MiFacility is an app that aims to ease the process of work order submission on MICA (Maryland Institute College of Art) campus. The app was envisioned to serve on-campus students, technicians, and technician managers. 

  • Timeline: 1 week
  • Skills: UX research, Flowbuilding, Wireframing, Rapid Prototyping, High-Fidelity Prototyping
  • Team: Chloe Phan



Design Brief
Your school wants to improve the upkeep of campus facilities by creating a new system for reporting any facilities that may need maintenance or repair. Design an experience that allows students to report building or equipment issues on campus. Consider the process of those filing the report and of those receiving and taking action on the issues.

Scope of Work & Explanations
The project had a 1-week timeline, therefore I tried to spread all my process out in that time period. I spent roughly 4-5 hours to figure out my scope for the project, as well as conducting ad-hoc research (interviewing/chatting) that would aid my understanding of the targeted audience. Here are my initial assumptions after considering the constraints of the project:

1.  People prefer to file a mobile work order over filing on desktop.
A mobile experience would make it easier for people to report the problem in real time. Bonus if the mobile app has an option for immediate photo reports. 

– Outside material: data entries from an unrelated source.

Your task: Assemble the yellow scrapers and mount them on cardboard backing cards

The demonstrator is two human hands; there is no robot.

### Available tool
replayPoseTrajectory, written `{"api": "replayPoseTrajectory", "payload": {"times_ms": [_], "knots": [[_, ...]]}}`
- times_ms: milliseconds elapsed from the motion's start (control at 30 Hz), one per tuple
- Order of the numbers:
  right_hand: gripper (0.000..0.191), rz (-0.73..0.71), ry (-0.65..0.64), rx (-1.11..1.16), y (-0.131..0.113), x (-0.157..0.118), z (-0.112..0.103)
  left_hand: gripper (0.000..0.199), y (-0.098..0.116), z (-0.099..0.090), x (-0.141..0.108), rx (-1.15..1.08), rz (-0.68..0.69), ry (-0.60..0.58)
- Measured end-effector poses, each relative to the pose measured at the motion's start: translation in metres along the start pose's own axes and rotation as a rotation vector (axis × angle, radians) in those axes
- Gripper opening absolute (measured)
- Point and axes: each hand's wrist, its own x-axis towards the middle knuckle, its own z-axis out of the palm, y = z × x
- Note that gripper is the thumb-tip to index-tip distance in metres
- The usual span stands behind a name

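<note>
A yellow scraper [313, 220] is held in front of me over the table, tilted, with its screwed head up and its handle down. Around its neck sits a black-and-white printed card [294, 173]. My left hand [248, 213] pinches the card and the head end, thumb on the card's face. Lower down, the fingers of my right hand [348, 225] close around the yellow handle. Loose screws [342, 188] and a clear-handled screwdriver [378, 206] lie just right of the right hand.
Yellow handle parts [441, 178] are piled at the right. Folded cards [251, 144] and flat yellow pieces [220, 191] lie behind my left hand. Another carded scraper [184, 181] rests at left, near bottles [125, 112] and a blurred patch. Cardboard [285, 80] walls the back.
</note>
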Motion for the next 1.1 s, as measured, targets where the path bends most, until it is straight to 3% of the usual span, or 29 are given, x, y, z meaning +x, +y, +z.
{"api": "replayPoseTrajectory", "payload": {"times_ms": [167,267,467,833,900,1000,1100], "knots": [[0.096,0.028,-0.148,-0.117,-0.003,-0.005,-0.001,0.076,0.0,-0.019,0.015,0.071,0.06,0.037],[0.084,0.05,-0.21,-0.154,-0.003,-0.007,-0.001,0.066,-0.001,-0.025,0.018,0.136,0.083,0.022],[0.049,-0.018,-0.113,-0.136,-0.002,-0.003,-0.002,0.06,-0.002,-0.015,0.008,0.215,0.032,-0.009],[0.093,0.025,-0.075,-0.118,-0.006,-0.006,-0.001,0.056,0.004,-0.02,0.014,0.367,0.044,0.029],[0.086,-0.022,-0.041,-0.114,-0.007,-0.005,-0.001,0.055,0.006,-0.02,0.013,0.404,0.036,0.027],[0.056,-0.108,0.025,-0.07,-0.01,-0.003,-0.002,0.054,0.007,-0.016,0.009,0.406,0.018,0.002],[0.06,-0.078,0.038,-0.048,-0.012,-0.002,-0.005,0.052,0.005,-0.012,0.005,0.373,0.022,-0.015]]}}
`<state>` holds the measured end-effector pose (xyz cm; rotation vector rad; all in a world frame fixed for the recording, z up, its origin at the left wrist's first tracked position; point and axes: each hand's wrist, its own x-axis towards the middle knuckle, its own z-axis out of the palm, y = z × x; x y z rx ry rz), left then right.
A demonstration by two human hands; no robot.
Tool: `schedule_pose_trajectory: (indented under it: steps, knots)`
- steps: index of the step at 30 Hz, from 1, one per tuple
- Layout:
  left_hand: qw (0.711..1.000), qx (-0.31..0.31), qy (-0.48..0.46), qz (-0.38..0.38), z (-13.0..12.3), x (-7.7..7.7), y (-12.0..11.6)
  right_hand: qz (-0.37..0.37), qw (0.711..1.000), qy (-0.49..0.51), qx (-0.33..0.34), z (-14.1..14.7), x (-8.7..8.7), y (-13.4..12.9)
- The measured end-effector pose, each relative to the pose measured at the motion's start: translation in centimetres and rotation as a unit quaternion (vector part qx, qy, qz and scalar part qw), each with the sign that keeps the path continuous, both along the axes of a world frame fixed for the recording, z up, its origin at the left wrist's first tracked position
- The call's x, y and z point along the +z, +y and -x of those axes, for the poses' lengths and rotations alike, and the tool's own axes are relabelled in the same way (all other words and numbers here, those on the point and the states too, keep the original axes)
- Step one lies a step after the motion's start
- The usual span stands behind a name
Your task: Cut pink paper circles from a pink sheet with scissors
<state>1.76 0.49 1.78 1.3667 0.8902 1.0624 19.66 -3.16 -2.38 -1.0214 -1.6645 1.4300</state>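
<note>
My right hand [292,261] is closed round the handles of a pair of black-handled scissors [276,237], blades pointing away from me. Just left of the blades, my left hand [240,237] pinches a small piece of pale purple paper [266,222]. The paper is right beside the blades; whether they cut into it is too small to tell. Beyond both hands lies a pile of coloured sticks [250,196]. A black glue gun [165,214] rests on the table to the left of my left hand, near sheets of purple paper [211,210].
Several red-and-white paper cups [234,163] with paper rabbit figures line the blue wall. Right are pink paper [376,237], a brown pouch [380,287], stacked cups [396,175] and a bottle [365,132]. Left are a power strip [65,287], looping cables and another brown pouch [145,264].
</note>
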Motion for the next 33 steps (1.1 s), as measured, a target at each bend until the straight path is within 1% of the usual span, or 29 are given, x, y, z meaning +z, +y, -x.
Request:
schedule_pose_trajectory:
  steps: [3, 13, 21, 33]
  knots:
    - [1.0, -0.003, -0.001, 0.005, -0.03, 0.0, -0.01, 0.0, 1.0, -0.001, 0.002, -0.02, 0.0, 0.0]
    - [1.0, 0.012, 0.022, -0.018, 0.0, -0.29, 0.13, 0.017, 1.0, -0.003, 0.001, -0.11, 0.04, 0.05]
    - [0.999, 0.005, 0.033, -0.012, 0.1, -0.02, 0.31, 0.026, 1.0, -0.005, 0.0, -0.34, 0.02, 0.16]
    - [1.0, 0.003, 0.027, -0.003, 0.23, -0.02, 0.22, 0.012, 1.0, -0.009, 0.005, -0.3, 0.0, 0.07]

2. People would prefer instant in-app text/chat response over phone calls, long wait times, and delayed email communications.
The mobile app would also function as the main communication channel between my targeted users—it’s immediate, flexible, and removes common interpersonal frictions between requester and provider.


Existing Website/Problem

Being a student myself, I ran into some difficulties when trying to submit some work orders. The most glaring one was that the website did not work with all browsers and it can only run properly in Google Chrome. Here are some other issues, both visual and functional, that I collected from my experience with the website:



Target interviewees/users:
I started by interviewing my peers about their experience with MICA’s maintenance website. The preferred demographics were:

a) students living on campus or
b) students living off-campus but briefly lived on-campus

The responses have been helpful in determining why the current website did not work and call for a more user-friendly experience to replace the obsolete site. Below are two target users for the new mobile experience—An on-campus student and a MICA technician:

On-campus MICA student

MICA technician

With the previous list of questions and the responses, I added one more assumption and built the connection between issues, assumptions, and possible solutions to this mobile experience:


User Flows and Wireframes

Student Submitter Flow
Technician Receiver Flow



MiFacility is an app designed for streamlining work order filing process. It aims to provide easier tracking system, simpler administrator interface, and more straightforward and instant communications for easier management.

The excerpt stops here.